* Task description:
Find every line in the entries that holds the string "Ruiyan" and report it.

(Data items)
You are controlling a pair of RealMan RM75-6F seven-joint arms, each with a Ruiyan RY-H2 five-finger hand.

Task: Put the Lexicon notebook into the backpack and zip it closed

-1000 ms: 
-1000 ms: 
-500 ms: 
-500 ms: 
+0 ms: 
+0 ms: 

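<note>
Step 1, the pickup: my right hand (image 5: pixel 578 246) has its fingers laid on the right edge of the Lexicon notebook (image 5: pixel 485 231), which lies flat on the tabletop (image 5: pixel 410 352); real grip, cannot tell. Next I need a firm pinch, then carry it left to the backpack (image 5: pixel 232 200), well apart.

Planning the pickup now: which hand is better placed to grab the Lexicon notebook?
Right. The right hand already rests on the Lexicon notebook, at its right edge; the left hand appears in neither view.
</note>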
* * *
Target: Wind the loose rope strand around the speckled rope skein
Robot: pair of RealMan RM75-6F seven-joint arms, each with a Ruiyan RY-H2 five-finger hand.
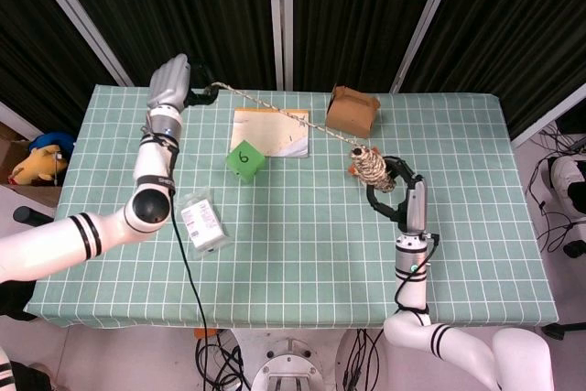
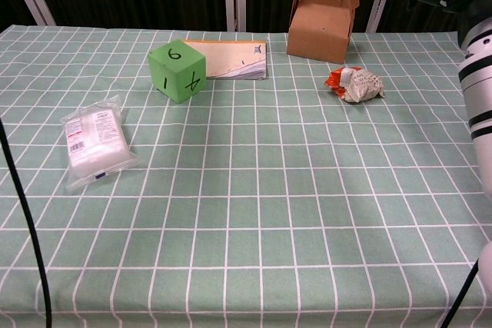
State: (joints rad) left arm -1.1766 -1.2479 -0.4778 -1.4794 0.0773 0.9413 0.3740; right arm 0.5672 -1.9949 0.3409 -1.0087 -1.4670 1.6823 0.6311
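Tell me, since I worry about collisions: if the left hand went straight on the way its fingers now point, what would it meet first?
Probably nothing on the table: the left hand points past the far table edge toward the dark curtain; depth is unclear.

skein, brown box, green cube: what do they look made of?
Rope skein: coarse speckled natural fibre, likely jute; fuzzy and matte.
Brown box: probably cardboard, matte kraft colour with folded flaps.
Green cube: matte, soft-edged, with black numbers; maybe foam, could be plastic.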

* Result:
You are controlling a pair of RealMan RM75-6F seven-joint arms, each with a Ruiyan RY-H2 five-finger hand.
Robot: pair of RealMan RM75-6F seven-joint arms, each with a Ruiyan RY-H2 five-finger hand.

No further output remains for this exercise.